Comidinhas Outra atração da feira são os quitutes. Delícias de todo

os tipos são encontradas lá, como acarajés, pastéis, tapiocas, pamonhas e as mais variadas iguarias. Em maio deste ano, foi inaugurada a praça de alimentação, que concentra as barracas de comida. Com capacidade para 720 pessoas sentadas, o local deu amplitude e conforto ao espaço gastronômico. E tem cada comida típica boa, que um passeio ali é de esquecer a dieta. Uma banca ganha destaque por seu movimento intenso, a Barraca da Mainha. Uma das primeiras a chegar à feira, Mariana Oliveira, a Mainha, começou vendendo acarajé em tabuleiro. Conquistou banca própria e trouxe o verdadeiro sabor da Bahia. Como Mainha

gostava de dizer, ela não fazia fregueses, e, sim, amigos. Após seu falecimento, em abril de 2011, a filha Cleuza Pinheiro, 44 anos, assumiu o negócio.
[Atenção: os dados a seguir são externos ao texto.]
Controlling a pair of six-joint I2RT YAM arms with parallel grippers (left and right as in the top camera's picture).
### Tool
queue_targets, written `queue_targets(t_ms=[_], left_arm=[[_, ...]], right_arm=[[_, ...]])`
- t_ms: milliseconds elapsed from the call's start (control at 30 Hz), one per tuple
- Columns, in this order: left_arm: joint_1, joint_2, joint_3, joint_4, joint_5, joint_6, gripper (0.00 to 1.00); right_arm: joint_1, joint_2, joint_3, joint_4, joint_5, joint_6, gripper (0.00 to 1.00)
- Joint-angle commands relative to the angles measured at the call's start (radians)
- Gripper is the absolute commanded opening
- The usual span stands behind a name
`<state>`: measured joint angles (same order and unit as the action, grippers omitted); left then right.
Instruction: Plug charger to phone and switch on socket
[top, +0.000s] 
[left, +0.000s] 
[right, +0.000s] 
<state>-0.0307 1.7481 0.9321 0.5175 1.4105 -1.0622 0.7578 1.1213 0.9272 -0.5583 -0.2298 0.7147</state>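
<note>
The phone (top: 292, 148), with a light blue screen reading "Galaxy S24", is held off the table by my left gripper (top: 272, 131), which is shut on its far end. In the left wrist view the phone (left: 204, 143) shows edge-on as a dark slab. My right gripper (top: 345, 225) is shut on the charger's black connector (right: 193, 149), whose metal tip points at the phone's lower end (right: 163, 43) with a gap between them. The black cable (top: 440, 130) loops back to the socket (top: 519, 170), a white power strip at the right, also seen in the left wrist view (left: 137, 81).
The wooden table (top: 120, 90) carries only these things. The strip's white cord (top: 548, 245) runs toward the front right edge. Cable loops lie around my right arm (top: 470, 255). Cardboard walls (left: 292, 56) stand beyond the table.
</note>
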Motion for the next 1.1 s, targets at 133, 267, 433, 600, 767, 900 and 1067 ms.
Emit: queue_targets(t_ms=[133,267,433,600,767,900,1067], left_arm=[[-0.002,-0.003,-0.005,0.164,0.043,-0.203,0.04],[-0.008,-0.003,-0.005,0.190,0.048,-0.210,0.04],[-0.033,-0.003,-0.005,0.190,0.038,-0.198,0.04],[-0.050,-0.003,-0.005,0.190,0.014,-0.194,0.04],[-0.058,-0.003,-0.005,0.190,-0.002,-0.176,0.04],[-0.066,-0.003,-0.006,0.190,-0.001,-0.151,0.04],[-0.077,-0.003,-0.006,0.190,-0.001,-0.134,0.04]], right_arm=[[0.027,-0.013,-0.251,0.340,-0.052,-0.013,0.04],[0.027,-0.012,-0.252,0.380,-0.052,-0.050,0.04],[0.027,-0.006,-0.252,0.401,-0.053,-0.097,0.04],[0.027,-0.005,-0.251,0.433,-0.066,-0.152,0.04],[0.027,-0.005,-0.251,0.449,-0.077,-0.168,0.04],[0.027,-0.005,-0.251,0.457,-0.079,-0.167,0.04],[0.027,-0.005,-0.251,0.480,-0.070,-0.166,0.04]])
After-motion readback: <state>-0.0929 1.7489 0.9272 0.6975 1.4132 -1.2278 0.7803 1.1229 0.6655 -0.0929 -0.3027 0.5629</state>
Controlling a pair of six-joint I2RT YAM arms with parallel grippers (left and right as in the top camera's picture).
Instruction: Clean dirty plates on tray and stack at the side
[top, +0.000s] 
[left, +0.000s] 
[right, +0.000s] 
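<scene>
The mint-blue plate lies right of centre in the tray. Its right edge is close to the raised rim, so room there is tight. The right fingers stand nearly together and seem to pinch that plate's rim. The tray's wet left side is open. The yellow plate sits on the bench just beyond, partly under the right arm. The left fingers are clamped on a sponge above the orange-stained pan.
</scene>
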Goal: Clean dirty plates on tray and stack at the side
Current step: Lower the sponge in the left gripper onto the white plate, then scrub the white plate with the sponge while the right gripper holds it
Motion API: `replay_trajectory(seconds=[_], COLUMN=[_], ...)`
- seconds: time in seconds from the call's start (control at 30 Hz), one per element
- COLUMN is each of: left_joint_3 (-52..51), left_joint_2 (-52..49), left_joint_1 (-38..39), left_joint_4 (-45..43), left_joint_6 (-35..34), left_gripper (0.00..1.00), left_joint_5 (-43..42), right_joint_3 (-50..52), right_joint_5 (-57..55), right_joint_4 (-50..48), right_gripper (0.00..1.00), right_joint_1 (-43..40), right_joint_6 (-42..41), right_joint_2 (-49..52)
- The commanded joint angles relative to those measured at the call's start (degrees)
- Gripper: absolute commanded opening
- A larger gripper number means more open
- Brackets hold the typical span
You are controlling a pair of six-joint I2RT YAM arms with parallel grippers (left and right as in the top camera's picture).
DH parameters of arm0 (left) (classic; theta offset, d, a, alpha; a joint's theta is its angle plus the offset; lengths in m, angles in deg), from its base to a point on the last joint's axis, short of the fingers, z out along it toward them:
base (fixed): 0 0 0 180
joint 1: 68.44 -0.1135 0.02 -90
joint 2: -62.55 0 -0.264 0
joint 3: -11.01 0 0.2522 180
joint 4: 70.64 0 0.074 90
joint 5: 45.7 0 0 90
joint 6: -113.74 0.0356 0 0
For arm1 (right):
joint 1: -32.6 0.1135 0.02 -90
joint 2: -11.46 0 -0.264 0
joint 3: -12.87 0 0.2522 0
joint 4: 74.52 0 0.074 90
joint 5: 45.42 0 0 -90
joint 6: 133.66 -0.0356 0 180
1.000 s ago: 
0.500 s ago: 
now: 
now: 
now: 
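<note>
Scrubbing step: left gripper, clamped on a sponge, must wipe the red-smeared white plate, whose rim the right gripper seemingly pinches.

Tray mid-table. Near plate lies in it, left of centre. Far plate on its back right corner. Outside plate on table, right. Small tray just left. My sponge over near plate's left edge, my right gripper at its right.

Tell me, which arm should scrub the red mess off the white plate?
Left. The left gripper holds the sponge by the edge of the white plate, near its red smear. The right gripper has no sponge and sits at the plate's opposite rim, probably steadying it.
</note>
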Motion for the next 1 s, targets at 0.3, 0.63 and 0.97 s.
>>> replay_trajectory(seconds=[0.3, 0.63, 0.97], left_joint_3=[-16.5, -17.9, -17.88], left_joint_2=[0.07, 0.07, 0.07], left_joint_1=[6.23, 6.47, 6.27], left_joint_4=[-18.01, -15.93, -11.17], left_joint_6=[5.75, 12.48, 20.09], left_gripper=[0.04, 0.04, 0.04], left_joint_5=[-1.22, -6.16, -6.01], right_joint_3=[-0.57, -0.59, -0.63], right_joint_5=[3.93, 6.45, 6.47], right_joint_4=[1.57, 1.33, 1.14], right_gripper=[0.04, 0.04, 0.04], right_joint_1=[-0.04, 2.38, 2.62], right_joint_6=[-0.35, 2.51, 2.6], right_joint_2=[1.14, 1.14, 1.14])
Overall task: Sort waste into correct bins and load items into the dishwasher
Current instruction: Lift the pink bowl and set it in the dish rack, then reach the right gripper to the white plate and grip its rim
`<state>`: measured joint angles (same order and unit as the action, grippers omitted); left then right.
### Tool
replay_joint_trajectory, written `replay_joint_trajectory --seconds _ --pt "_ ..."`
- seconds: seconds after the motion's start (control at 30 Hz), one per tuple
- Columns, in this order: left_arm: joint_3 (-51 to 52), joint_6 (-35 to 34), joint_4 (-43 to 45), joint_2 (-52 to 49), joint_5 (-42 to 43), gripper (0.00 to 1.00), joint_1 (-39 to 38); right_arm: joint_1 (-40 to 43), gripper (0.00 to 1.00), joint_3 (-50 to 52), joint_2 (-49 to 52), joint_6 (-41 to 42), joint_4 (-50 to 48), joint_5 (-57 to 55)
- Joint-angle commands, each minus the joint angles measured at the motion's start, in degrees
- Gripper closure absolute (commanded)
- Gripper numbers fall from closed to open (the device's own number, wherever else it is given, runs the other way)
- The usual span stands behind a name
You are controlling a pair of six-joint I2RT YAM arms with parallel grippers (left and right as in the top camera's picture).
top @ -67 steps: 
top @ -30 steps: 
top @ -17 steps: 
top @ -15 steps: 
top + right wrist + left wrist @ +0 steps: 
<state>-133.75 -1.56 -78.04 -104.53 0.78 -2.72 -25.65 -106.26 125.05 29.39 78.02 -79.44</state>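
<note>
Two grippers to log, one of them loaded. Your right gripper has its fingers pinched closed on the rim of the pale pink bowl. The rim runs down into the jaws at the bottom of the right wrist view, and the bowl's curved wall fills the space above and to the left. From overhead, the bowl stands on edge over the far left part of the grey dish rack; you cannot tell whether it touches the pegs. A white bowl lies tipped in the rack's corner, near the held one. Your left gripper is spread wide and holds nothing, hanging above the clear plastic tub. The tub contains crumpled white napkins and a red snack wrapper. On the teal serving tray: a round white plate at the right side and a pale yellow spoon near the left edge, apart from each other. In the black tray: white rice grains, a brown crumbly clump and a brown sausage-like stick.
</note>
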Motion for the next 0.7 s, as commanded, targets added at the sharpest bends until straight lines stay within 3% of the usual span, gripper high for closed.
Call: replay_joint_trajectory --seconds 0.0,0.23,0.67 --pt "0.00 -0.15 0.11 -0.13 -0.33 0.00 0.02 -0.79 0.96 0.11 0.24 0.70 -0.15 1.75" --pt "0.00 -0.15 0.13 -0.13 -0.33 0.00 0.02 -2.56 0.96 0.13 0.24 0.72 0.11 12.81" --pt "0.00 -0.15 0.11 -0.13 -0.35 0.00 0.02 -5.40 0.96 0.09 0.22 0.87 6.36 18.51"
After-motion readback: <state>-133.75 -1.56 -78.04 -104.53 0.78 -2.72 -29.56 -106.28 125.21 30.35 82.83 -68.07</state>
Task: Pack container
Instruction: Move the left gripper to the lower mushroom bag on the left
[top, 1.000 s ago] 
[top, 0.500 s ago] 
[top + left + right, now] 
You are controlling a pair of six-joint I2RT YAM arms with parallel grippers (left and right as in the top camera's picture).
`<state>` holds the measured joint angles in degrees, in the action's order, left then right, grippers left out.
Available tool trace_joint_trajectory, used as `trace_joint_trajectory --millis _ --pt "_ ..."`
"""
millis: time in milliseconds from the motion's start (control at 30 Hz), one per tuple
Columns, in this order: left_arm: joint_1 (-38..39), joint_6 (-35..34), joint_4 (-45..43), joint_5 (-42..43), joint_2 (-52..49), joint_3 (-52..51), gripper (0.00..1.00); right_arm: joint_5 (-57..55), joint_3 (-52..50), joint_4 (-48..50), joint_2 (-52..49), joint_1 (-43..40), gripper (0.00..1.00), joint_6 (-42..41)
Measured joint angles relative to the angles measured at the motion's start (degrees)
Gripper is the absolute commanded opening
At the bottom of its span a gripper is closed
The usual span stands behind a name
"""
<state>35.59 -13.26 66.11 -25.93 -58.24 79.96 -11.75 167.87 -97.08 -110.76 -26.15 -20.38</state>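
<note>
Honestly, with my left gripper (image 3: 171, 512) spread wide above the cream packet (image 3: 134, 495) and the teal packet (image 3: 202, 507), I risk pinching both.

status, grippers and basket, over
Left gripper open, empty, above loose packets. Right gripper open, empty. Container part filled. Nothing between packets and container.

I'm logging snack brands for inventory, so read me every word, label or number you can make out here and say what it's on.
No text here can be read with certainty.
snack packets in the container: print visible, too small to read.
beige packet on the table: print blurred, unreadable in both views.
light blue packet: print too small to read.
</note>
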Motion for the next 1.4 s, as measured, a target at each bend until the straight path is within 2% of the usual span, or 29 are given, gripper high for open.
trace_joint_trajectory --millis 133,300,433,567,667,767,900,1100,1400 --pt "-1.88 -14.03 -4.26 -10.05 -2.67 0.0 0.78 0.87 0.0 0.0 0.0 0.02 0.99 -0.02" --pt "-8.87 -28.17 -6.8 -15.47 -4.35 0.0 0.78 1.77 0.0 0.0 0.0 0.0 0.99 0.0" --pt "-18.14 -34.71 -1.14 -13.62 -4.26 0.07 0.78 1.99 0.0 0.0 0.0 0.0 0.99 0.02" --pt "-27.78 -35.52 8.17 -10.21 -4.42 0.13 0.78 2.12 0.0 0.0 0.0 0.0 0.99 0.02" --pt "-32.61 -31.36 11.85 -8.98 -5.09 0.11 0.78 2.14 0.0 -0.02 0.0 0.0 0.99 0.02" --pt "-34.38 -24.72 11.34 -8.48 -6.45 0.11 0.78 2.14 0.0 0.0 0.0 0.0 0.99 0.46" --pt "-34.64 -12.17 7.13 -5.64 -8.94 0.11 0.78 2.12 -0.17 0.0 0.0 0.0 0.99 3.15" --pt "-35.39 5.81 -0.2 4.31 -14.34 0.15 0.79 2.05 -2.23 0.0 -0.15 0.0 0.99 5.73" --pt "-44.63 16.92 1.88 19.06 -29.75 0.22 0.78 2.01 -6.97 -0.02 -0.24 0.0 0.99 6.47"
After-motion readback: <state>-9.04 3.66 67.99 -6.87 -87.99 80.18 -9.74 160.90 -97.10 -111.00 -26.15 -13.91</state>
Ela que, desde os sete anos, trabalhou com a mãe, segue encantando paladares com a receita de família. Além do acarajé, traz ainda no cardápio abará, vatapá, bobó de camarão e caruru. “A minha mãe está em cada pedacinho desse local. Muitos vinham até a feira apenas para comer suas iguarias”, lembra Cleuza. Outra pedida é degustar os saborosos pastéis da Pastelaria do Chiquim. Comandada pelo Francisco das Chagas, 65 anos, a barraca já é tradição. Há 40 anos na feira, Chiquim

começou comercializando pipoca, com o pai João Bezerra. E anos depois decidiram vender pastel e caldo de cana. Conforme a clientela crescia, Chiquim também ampliou o cardápio. Atualmente, sua barraca vende mais de oito sabores de pasteis, entre eles carne, queijo, frango, frango com catupiry, carne e queijo e outros.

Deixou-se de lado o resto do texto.